I have recently reported on the proliferation of shoulder-fired SAMs among separatist forces in Ukraine, but I have yet to hear of any hard figures as to how many Ukrainian aircraft have been lost as a result, although I think the number is probably well into double digit territory.
Check out this video of Marines training in Yuma on how to employ America's FIM-92 "Stinger" MANPADS against a Russian designed Mi-24 attack chopper and an AN-2 biplane, and yes the DoD contracts all types of civilian-owned foreign gear to be used for threat representation duties, they own a bunch of it as well:
Seeing as Ukraine has an abundance of derelict Soviet-era airframes, but a shortage of ones that are actually in flyable condition, these downed aircraft and their parts are not to be just thrown away or demolished if recovering them is at all possible. The Mi-24 Hind, which is one of the most relevant aircraft Ukraine has for fighting heavily armed separatist forces, is in short supply, as there was said to have been less than three dozen of the attack choppers in active inventory before the conflict erupted and multiple airframes have been downed since.

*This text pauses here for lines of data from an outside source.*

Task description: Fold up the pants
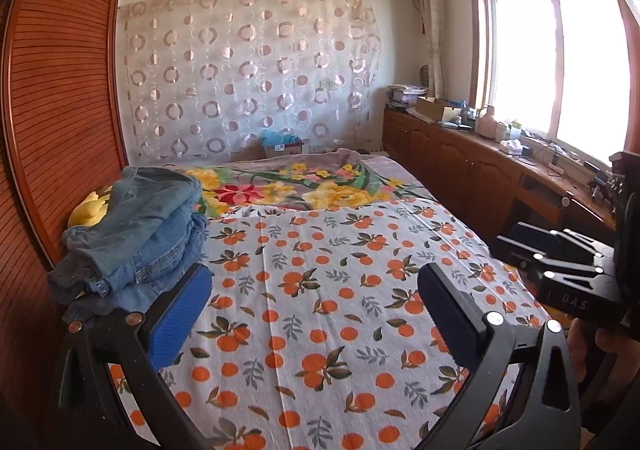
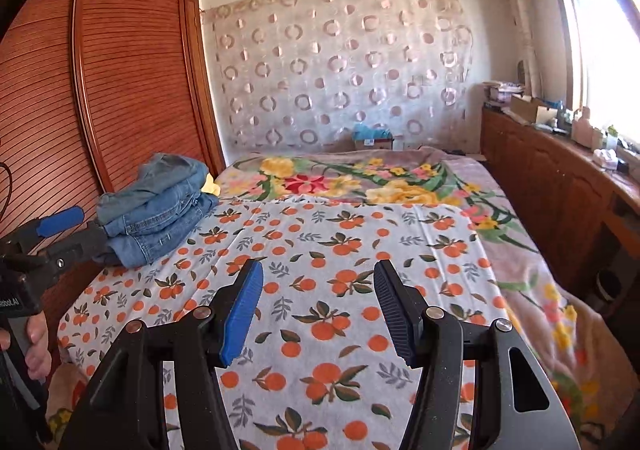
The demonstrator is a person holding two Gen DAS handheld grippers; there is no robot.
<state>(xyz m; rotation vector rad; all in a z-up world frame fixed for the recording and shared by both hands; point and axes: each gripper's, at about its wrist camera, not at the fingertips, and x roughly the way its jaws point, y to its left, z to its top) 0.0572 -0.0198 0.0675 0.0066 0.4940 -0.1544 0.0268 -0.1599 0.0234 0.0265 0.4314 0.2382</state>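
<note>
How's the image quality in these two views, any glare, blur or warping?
Left wrist view: the window is blown out to white, and the wardrobe bows strongly from fisheye distortion. Right wrist view: window glare washes out the right edge; the folded jeans stay evenly lit and sharp.
</note>
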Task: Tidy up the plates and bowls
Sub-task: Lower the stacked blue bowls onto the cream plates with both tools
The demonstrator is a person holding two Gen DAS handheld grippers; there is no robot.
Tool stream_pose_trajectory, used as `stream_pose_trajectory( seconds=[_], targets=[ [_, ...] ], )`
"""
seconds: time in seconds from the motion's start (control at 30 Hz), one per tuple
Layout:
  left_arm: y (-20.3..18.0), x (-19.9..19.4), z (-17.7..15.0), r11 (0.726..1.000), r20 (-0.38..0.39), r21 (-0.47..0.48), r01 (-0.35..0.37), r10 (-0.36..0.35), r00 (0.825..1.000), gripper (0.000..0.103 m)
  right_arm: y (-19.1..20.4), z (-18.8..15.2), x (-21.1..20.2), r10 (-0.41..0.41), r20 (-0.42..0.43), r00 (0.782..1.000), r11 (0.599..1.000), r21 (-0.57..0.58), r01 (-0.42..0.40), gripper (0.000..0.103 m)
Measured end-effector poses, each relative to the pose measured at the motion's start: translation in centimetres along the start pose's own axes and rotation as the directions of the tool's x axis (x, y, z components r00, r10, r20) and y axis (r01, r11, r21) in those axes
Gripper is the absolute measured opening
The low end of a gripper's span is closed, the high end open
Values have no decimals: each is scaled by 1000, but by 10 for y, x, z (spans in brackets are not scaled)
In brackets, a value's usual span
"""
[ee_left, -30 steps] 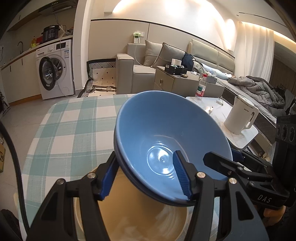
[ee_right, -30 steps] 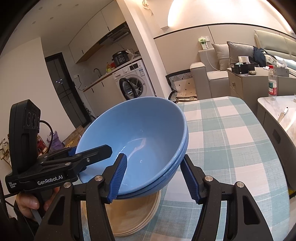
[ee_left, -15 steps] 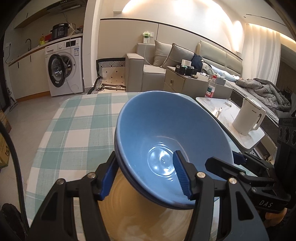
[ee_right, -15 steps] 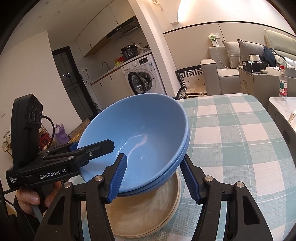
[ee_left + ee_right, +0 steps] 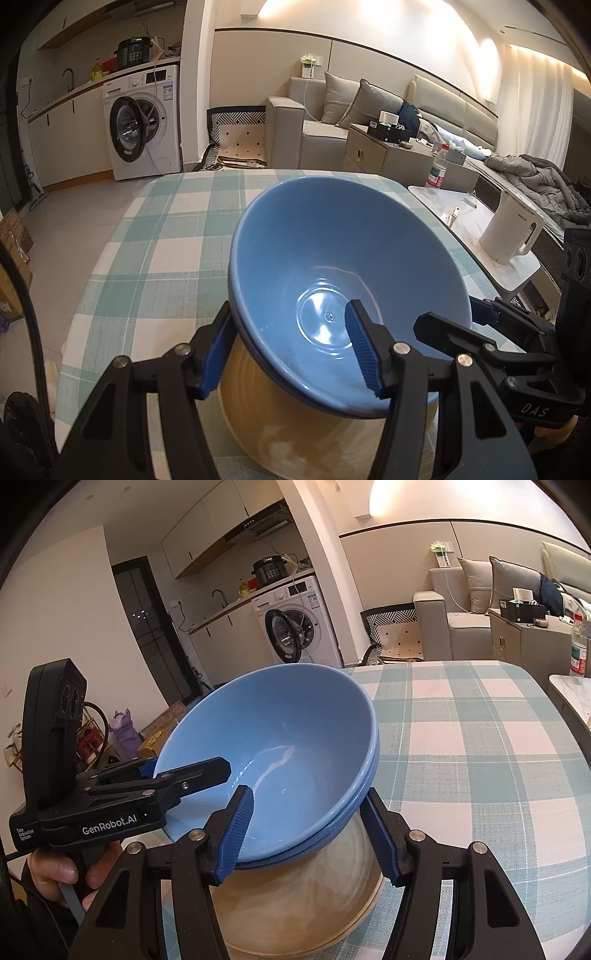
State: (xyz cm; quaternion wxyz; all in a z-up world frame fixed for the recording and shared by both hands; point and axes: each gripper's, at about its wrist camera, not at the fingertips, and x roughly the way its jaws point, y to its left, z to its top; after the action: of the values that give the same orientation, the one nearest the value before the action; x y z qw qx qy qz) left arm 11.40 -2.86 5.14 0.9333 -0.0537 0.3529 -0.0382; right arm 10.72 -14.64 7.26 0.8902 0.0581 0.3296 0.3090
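Item: two nested blue bowls (image 5: 343, 280), each rim side clamped by the left hand-held gripper (image 5: 291, 350) and right hand-held gripper (image 5: 310, 834), poised over beige plates (image 5: 295, 897) on the checked desk (image 5: 480, 746), presumably for stacking.

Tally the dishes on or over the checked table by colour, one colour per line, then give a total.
Blue bowls: 2, nested one inside the other and held over the plates by both grippers
Beige plates: at least 1; the rim looks doubled, so there may be 2 stacked, but that cannot be settled
Total: at least 3 dishes
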Motion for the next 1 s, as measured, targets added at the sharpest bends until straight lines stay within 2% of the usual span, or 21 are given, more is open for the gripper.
stream_pose_trajectory(
  seconds=[0.8,1.0],
  targets=[
    [14,1,-17,1000,-35,-14,-25,25,999,59,18,-4,1,17,-10,1000,998,-53,-17,62],
    [13,1,-17,1000,-36,-5,-7,7,999,67,18,-4,0,5,-6,1000,998,-61,-5,65]
  ],
)
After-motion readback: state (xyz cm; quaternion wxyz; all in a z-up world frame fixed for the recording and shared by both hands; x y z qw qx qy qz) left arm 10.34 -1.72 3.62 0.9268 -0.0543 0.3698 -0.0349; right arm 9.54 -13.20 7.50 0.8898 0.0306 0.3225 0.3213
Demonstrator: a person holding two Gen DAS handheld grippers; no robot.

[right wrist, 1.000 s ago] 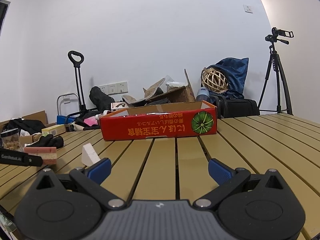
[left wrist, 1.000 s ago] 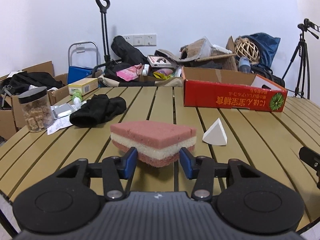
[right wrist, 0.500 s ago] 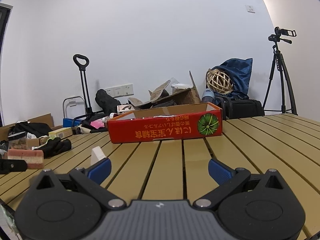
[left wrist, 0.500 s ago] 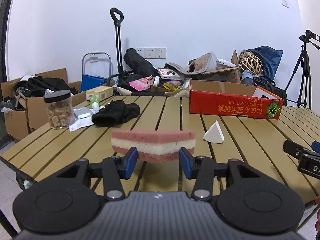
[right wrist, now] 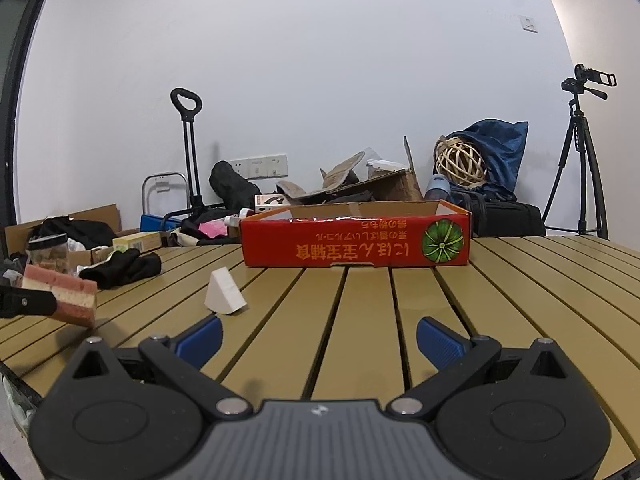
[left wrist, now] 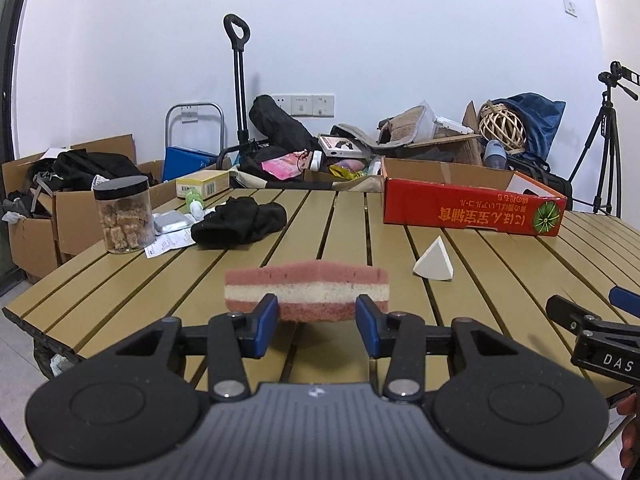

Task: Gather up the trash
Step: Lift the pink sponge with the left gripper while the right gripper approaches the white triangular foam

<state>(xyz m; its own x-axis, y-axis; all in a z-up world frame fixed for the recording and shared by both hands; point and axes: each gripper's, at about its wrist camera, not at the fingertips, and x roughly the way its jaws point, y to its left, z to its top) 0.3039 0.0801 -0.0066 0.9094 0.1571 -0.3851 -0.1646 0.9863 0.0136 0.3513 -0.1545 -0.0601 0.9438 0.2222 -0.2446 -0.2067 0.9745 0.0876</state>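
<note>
My left gripper (left wrist: 316, 320) is shut on a pink-and-white layered sponge (left wrist: 306, 290) and holds it just above the slatted wooden table (left wrist: 344, 224). The sponge also shows at the left edge of the right wrist view (right wrist: 64, 294). A white wedge-shaped sponge (left wrist: 434, 266) lies on the table to the right of it, and in the right wrist view (right wrist: 224, 294) it sits ahead and left of my right gripper (right wrist: 318, 338), which is open and empty. A red cardboard box (left wrist: 472, 206), open at the top, stands at the back of the table (right wrist: 356, 236).
A black cloth (left wrist: 240, 222), a jar of brown cubes (left wrist: 124, 216), papers and a small bottle lie at the table's left. Cardboard boxes, bags, a hand trolley (left wrist: 238, 92) and a tripod (left wrist: 608, 140) crowd the floor behind.
My left gripper has lifted the pink sponge off the table and pulled back toward the near edge. My right gripper stays open, shifting slightly.
</note>
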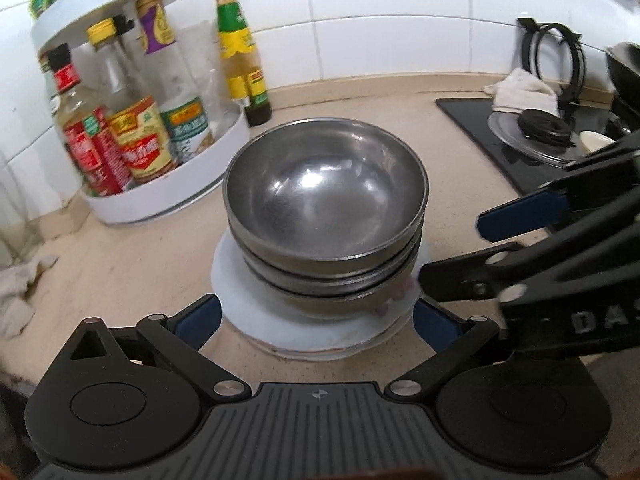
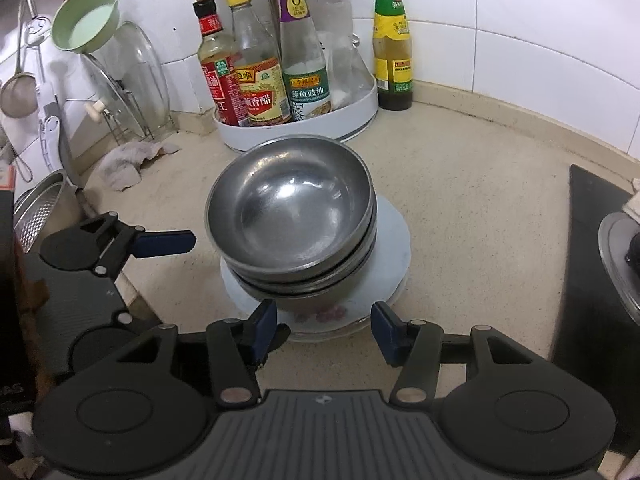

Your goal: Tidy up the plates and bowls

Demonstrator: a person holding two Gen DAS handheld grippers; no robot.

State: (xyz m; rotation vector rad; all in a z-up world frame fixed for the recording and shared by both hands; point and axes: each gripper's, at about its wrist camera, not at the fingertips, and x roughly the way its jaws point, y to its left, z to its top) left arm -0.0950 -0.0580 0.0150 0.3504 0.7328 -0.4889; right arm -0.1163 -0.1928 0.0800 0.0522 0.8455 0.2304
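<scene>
Steel bowls (image 1: 326, 200) nested in a stack on white plates (image 1: 248, 300), mid-counter (image 1: 120, 264). Sauce rack (image 1: 168, 184) at ten o'clock from stack, lone bottle (image 1: 240, 56) at eleven, stove (image 1: 500, 136) at two. Left gripper (image 1: 316, 320) spread wide at plate rim, gripping nothing. Right gripper (image 2: 324, 330) part open, empty, at six o'clock of plates.

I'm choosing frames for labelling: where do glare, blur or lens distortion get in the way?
Left wrist view: fisheye bends the wall tiles, glare spots the top metal bowl, bottles on the white rack look smeared. Right wrist view: sharper labels, same bowl glare, edges curve and darken.
</scene>
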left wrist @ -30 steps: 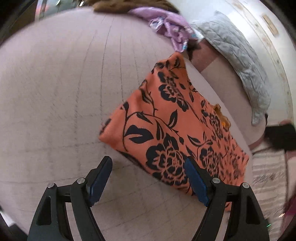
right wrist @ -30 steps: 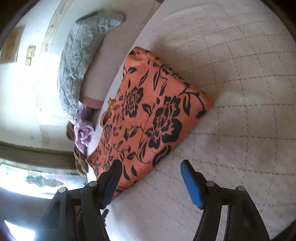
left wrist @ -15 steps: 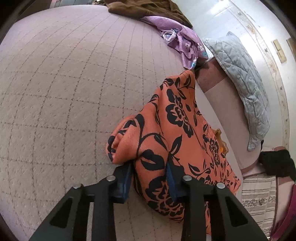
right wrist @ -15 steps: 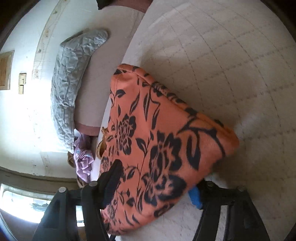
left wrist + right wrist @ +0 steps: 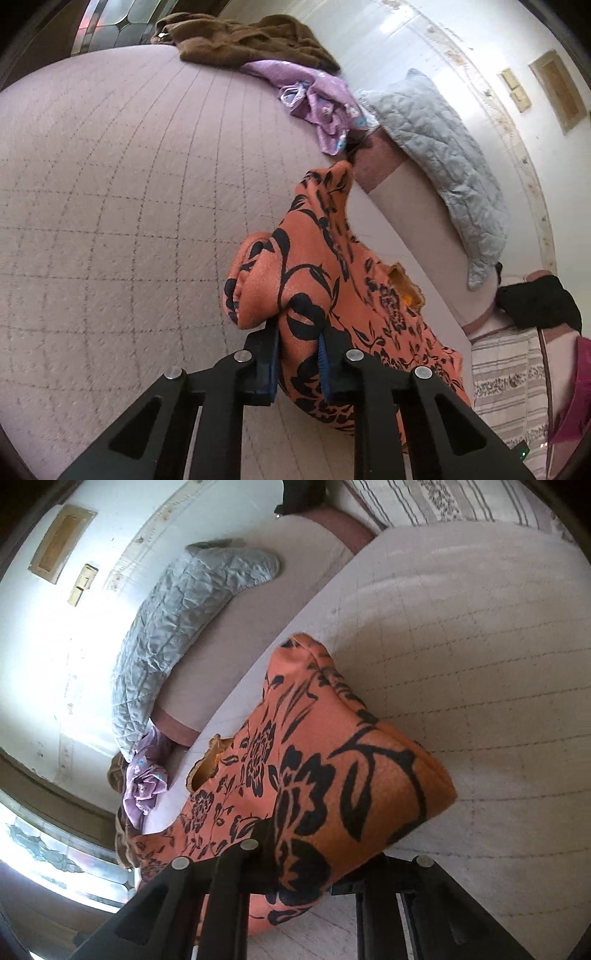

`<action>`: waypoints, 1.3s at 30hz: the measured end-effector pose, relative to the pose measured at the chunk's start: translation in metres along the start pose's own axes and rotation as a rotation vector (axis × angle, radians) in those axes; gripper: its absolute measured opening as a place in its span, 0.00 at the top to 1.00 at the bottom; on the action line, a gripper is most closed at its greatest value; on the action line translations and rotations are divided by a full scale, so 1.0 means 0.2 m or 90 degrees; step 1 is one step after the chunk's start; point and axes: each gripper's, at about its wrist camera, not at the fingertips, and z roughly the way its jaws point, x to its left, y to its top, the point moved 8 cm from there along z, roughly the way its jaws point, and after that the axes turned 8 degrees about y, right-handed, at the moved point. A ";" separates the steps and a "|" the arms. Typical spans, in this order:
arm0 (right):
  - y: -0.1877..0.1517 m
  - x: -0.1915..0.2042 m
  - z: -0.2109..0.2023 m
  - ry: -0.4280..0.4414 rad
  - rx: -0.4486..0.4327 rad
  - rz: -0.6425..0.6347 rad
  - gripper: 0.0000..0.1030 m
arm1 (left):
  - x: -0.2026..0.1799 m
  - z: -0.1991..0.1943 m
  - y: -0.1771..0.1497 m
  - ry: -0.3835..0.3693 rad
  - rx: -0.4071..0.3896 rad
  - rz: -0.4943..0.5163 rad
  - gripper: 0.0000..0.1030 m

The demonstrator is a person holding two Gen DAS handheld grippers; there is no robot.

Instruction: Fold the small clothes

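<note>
An orange garment with a black flower print (image 5: 332, 295) lies folded on the quilted pinkish bed cover (image 5: 129, 221). My left gripper (image 5: 298, 363) is shut on one near corner of it, and the cloth bunches up between the blue pads. My right gripper (image 5: 310, 871) is shut on the other near corner of the orange garment (image 5: 332, 782), which drapes over the fingers and hides their tips. Both corners are lifted off the bed cover (image 5: 480, 664).
A crumpled purple garment (image 5: 321, 99) and a brown garment (image 5: 243, 40) lie at the far end of the bed. A grey quilted pillow (image 5: 443, 155) rests along the wall side. A black item (image 5: 535, 306) and a striped cloth (image 5: 509, 387) are past the bed edge.
Both grippers went from open beside the flat garment to shut on its near corners. They have since raised the corners, so the cloth bunches and lifts off the bed.
</note>
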 end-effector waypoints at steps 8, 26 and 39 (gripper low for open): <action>-0.07 -0.06 -0.24 -0.012 0.008 -0.019 0.86 | 0.15 -0.13 -0.23 0.008 0.048 0.021 0.82; 0.31 -0.15 -0.57 -0.080 -0.033 -0.043 0.45 | -0.12 -0.35 0.14 0.178 -0.114 0.252 0.41; 0.44 -0.12 0.46 -0.096 0.101 -0.060 0.63 | -0.06 0.46 0.23 0.242 0.061 0.219 0.36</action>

Hence these photographs that were captured by a driver in Eastern Ukraine depicting an Army truck towing a stricken Mi-24 Hind attack chopper that was said to have been downed by a separatist-fired MANPADS.
Keep in mind that MANPADS have small warheads and some are proximity fused and made to fragment so that a direct hit is not necessary to disable an enemy aircraft. So just one piece of shrapnel that hits in the right place, often referred to as "the golden BB," can down an aircraft. In this case you can actually see in the video below the place where the Hind was struck as it has a huge hole where its tail boom begins to extend out from its fuselage. Older generation Russian-made MANPADS are quite known for hitting a distance back of the heat source which makes the location of the damage interesting. Also, this Hind, bort number "yellow 10," has been seen and photographed operating against pro-Russian forces in Eastern Ukraine for many weeks before it was downed.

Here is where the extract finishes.